The way things are now is just not sustainable, especially with the Affordable Care Act's impact on Medicare. And to think that if we do nothing, everything will be okay is just wrong.

We've put forward this plan about premium support where you have a choice. It is similar to Medicare Advantage, where in Michigan there are 20 or 30 different plans you can choose from, the one that suits you the best. I think that's a reasonable option. There may be another plan out there somewhere that's equally as good. I haven't seen that. But I'm certainly willing to listen to a plan of how to fix it.

Doing nothing is unacceptable, and I just think that it's just wrong to castigate those of us who are trying to find an answer that will fit most people and be affordable and, like many of the advantages that people have talked to previously this evening, you know, different people's situations.

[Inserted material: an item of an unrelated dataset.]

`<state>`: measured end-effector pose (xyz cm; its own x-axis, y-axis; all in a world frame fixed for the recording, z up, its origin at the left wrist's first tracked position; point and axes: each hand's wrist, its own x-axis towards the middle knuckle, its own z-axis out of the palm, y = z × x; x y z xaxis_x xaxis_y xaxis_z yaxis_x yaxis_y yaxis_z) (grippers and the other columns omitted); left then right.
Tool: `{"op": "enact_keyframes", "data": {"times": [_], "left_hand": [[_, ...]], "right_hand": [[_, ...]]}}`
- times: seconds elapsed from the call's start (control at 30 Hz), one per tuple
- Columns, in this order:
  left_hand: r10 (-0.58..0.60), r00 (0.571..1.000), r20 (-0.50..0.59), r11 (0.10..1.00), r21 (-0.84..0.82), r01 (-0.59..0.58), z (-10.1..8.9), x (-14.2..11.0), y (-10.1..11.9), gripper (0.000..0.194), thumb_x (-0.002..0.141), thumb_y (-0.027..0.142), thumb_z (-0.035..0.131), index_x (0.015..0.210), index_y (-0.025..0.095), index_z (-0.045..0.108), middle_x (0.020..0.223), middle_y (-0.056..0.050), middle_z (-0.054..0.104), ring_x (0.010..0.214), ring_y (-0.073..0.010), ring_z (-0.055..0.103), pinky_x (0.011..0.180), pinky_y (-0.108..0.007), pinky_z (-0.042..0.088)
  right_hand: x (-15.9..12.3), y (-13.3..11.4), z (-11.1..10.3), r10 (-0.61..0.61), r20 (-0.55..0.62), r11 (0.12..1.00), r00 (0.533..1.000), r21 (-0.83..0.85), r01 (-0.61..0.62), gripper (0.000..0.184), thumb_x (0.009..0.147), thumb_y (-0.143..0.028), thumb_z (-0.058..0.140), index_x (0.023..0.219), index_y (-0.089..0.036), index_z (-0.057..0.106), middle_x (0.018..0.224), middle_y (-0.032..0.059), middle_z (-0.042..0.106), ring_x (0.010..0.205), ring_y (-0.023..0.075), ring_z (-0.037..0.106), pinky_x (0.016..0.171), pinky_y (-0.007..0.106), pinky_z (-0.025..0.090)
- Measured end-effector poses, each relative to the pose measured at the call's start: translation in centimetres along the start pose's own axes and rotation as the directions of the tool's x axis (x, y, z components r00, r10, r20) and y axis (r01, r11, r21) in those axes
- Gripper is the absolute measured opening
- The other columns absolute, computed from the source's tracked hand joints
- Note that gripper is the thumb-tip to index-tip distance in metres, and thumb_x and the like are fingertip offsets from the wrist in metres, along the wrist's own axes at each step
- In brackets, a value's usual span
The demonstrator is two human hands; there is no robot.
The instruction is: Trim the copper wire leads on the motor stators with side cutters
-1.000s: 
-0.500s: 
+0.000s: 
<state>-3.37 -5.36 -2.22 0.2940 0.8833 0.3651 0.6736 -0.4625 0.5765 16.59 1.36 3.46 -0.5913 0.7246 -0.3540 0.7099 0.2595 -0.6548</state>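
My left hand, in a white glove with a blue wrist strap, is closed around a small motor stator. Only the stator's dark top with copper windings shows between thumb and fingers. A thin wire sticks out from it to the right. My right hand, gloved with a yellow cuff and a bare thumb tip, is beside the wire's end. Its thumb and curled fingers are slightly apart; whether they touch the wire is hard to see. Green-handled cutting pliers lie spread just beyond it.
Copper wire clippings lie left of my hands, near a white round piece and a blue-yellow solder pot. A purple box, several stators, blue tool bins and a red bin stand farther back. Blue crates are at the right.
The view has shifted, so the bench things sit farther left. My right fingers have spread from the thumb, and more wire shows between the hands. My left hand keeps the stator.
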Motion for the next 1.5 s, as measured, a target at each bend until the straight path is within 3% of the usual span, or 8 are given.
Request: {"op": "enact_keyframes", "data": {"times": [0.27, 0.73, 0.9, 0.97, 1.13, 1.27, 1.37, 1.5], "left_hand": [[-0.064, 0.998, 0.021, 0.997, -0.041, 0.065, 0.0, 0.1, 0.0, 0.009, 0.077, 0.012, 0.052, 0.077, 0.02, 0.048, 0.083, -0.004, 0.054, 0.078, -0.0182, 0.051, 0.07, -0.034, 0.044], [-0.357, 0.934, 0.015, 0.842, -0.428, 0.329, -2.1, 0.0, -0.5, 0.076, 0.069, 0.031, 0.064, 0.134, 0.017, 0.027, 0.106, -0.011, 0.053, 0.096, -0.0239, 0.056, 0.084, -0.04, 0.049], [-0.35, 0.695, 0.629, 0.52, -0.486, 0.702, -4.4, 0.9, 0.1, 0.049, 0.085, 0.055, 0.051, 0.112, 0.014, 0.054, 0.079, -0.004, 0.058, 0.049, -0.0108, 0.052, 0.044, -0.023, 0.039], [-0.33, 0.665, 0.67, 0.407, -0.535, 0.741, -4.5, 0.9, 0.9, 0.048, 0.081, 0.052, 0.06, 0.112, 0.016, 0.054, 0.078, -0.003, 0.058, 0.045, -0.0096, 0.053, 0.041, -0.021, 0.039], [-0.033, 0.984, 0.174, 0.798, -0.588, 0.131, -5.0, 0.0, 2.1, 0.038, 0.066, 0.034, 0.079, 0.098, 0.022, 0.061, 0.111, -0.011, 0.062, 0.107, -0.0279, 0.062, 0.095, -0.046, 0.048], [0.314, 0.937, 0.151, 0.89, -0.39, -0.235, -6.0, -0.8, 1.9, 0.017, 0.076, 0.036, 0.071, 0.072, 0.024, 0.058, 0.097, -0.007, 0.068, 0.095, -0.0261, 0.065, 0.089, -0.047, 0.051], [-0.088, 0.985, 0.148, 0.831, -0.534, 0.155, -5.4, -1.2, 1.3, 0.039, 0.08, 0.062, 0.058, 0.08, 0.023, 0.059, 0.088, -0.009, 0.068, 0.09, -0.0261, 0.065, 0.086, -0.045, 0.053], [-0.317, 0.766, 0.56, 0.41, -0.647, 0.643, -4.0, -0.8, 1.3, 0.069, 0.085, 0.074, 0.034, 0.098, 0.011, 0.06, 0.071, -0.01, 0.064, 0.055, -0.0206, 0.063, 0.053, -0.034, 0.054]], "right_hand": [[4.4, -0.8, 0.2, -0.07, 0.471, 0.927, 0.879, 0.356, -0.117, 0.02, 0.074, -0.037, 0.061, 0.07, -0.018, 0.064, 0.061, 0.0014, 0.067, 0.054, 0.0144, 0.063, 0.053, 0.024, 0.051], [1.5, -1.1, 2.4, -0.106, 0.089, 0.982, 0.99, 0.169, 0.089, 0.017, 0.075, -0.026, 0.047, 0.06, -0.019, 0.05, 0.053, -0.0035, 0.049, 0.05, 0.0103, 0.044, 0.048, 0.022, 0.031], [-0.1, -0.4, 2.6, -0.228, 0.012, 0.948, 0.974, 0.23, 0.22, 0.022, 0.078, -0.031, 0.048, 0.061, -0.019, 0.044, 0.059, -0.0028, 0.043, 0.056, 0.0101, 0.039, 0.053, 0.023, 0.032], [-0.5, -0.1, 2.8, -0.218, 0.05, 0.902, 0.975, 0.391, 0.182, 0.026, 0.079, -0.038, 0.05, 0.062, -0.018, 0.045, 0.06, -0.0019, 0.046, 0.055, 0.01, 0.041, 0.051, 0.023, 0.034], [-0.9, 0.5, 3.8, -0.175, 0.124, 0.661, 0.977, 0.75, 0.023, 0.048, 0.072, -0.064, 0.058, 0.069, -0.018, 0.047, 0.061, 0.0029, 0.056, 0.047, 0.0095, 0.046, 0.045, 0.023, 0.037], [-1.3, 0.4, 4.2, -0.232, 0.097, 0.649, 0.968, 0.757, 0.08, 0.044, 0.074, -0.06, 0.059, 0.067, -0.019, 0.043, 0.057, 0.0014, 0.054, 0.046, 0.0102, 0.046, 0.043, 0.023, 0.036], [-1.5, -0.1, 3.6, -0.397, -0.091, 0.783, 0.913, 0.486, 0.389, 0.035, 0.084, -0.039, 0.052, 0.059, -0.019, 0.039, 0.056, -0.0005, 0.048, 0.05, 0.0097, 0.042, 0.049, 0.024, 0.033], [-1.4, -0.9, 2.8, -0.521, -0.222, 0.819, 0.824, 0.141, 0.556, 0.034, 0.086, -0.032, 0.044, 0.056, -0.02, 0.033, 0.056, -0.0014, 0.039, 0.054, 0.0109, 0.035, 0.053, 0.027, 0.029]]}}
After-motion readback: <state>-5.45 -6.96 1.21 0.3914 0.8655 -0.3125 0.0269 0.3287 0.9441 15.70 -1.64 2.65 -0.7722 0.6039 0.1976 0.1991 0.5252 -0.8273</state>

But to do nothing, though, to put your head in the sand like an ostrich and pretend there's no problem is not an option.

So like the speakers before me, I encourage people to speak to their physicians about what the situation is. I'm going around my district in the next several months and am putting together a little Medicare meet-and-greet at the senior citizens' centers at various locales in my district to try to explain this to patients because they don't really seem to have an idea--I said patients; I guess I mean constituents. I was speaking in doctor terms--but they don't have an idea how serious the problem is. And I think part of our problem is getting that message out to other people that this is not something we can ignore, that this is not something that's just going to go away by not dealing with it. And it's certainly not going to go away by castigating people that are trying to find an answer.

So I encourage those people, as NAN mentioned, to speak to their physician. Feel free to call my office to get further information, but realize that we're trying to fix a problem, not ignore a problem.

With that, I thank the gentleman for yielding.